| Exercise objective |
Copy out exactly the stretch of the listing below that begins at the line containing "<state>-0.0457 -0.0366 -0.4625" and ends at the line containing "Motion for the", and copy nothing outside it.

| Information supplied |
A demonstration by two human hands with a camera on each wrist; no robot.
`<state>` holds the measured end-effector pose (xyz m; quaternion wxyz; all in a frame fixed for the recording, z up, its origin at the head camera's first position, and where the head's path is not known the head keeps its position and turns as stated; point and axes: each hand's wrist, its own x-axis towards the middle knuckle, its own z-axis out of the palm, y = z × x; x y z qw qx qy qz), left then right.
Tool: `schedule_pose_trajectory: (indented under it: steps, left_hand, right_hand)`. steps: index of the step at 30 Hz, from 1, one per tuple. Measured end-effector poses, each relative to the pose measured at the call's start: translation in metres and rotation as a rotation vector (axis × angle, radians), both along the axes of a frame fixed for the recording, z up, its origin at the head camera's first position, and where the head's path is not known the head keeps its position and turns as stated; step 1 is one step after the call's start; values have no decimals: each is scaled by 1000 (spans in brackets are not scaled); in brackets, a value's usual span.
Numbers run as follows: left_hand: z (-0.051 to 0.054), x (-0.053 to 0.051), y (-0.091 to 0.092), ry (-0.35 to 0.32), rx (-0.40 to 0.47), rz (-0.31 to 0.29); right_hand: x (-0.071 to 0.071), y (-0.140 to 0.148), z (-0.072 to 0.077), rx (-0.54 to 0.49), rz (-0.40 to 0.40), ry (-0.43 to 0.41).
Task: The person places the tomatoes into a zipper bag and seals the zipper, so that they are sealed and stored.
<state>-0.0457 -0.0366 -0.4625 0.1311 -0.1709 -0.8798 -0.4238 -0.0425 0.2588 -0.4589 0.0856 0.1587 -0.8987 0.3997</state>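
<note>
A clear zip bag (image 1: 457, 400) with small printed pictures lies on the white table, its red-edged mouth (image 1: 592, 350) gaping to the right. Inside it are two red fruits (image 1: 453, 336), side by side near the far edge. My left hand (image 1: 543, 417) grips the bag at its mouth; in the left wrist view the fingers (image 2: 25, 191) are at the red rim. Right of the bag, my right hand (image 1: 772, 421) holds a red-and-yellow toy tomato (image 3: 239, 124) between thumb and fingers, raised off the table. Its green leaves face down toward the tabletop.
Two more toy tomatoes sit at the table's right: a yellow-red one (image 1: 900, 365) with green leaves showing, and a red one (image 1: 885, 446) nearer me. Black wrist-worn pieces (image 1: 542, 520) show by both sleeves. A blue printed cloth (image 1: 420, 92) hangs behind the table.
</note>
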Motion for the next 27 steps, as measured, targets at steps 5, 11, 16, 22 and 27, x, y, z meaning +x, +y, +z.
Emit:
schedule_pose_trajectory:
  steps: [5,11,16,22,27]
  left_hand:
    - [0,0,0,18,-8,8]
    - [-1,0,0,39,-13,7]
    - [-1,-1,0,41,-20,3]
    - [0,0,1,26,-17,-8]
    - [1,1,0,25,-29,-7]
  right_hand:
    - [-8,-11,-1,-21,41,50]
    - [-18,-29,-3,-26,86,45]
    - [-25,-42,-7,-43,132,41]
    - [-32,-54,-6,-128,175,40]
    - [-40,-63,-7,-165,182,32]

| Reply to the task |
<state>-0.0457 -0.0366 -0.4625 0.1311 -0.1709 -0.8798 -0.4238 -0.0425 0.2588 -0.4589 0.0856 0.1587 -0.8987 0.3997</state>
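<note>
A clear zip bag (image 1: 457, 400) with small printed pictures lies on the white table, its red-edged mouth (image 1: 592, 350) gaping to the right. Inside it are two red fruits (image 1: 453, 336), side by side near the far edge. My left hand (image 1: 543, 417) grips the bag at its mouth; in the left wrist view the fingers (image 2: 25, 191) are at the red rim. Right of the bag, my right hand (image 1: 772, 421) holds a red-and-yellow toy tomato (image 3: 239, 124) between thumb and fingers, raised off the table. Its green leaves face down toward the tabletop.
Two more toy tomatoes sit at the table's right: a yellow-red one (image 1: 900, 365) with green leaves showing, and a red one (image 1: 885, 446) nearer me. Black wrist-worn pieces (image 1: 542, 520) show by both sleeves. A blue printed cloth (image 1: 420, 92) hangs behind the table.
</note>
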Motion for the next 27 steps, as measured, targets at steps 5, 11, 16, 22 and 27, x, y, z meaning +x, +y, +z.

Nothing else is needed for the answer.